++++ DATA SHOWN ++++

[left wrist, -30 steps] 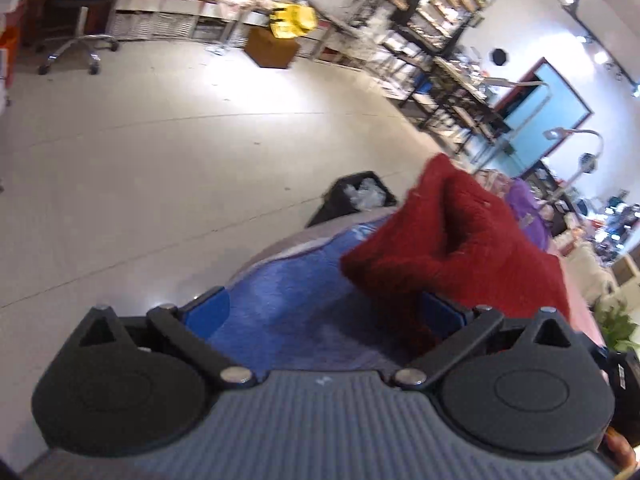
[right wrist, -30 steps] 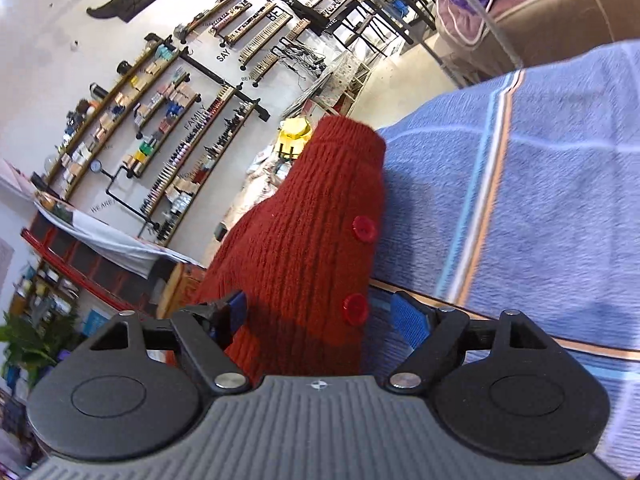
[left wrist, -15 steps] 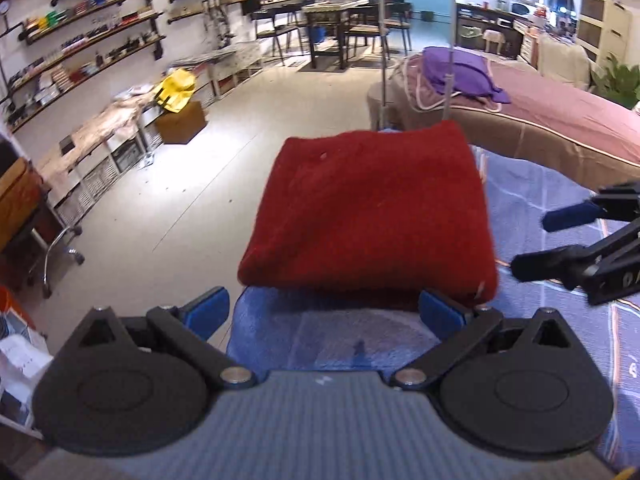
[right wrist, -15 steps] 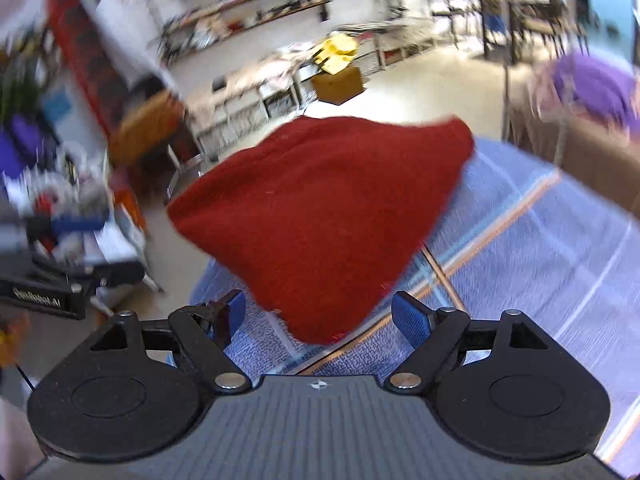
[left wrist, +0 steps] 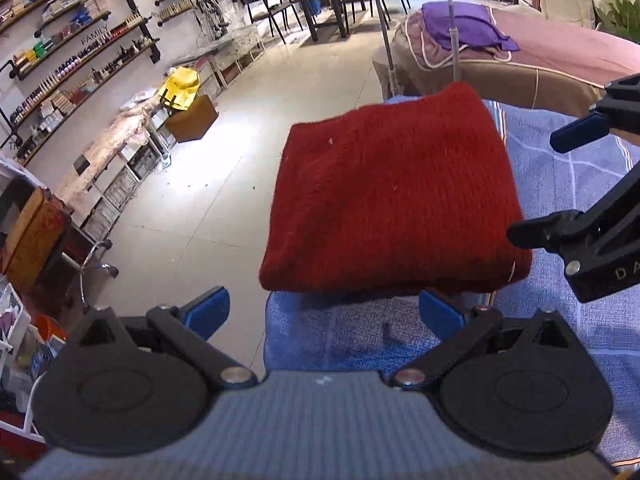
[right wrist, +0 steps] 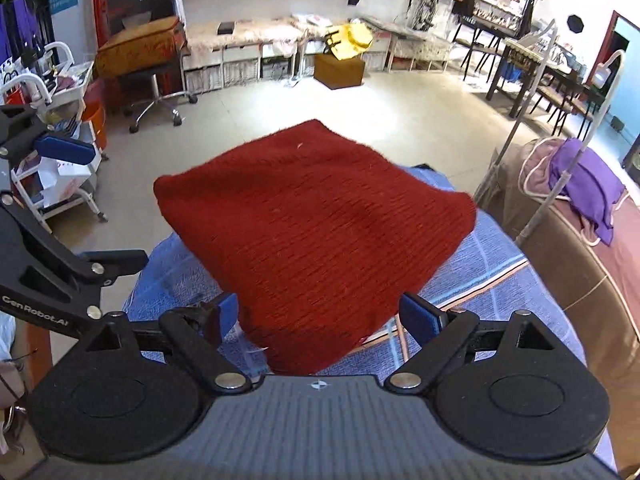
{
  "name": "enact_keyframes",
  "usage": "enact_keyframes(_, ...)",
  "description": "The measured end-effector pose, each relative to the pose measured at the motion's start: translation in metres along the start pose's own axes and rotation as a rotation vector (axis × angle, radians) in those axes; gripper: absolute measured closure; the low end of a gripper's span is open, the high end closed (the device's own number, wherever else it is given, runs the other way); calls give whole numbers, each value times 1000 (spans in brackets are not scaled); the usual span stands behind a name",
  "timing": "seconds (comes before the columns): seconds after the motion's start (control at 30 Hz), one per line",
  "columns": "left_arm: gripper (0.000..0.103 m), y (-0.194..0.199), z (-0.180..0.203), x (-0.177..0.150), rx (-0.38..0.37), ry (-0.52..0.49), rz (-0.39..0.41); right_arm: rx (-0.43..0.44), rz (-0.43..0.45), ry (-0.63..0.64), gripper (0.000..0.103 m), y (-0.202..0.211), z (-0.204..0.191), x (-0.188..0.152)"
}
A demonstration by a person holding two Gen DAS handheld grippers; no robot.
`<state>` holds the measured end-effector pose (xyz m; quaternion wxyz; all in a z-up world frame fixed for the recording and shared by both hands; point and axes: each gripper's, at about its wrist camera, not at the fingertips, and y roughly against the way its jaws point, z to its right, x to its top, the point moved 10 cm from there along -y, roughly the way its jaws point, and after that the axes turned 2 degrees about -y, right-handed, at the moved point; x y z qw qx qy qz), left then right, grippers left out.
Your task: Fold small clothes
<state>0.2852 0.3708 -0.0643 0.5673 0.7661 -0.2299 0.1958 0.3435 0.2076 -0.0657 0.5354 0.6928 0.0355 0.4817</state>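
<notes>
Red knitted garment (left wrist: 392, 200), one item, folded into a thick rectangle: it lies flat on the blue striped towel (left wrist: 592, 184) that covers the surface, at the towel's corner nearest the floor (left wrist: 224, 184). Your left gripper (left wrist: 326, 312) sits just short of the garment's near edge, fingers spread wide and grasping nothing; one blue pad (left wrist: 208, 312) hangs over the floor, the other over the towel. Your right gripper (right wrist: 326, 318) faces a corner of the same garment, fingers likewise released, one to each side of that corner; whether they touch the knit you cannot tell. In each wrist view the other gripper appears at the frame edge beside the garment, also spread. Background items: purple cloth (left wrist: 460, 26) on a pink-covered bed (left wrist: 560, 56), yellow bag (right wrist: 350, 40) on a brown box, wall shelves of small bottles.
</notes>
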Motion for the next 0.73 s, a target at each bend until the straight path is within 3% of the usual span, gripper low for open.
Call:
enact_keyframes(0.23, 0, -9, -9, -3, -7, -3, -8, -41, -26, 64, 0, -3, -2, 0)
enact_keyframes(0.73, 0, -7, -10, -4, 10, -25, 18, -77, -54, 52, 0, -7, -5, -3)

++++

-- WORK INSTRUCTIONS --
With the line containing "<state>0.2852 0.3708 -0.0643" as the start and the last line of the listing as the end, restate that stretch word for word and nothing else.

-- TASK OUTPUT --
<state>0.2852 0.3708 -0.0643 0.5673 0.7661 -0.2299 0.1958 0.3435 0.2076 -0.0657 0.5354 0.6928 0.0355 0.4817</state>
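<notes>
Red knitted garment (left wrist: 392, 200), one item, folded into a thick rectangle: it lies flat on the blue striped towel (left wrist: 592, 184) that covers the surface, at the towel's corner nearest the floor (left wrist: 224, 184). Your left gripper (left wrist: 326, 312) sits just short of the garment's near edge, fingers spread wide and grasping nothing; one blue pad (left wrist: 208, 312) hangs over the floor, the other over the towel. Your right gripper (right wrist: 326, 318) faces a corner of the same garment, fingers likewise released, one to each side of that corner; whether they touch the knit you cannot tell. In each wrist view the other gripper appears at the frame edge beside the garment, also spread. Background items: purple cloth (left wrist: 460, 26) on a pink-covered bed (left wrist: 560, 56), yellow bag (right wrist: 350, 40) on a brown box, wall shelves of small bottles.
</notes>
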Motion for the next 0.73 s, a target at each bend until the straight path is within 3% of the usual span, gripper low for open.
Call:
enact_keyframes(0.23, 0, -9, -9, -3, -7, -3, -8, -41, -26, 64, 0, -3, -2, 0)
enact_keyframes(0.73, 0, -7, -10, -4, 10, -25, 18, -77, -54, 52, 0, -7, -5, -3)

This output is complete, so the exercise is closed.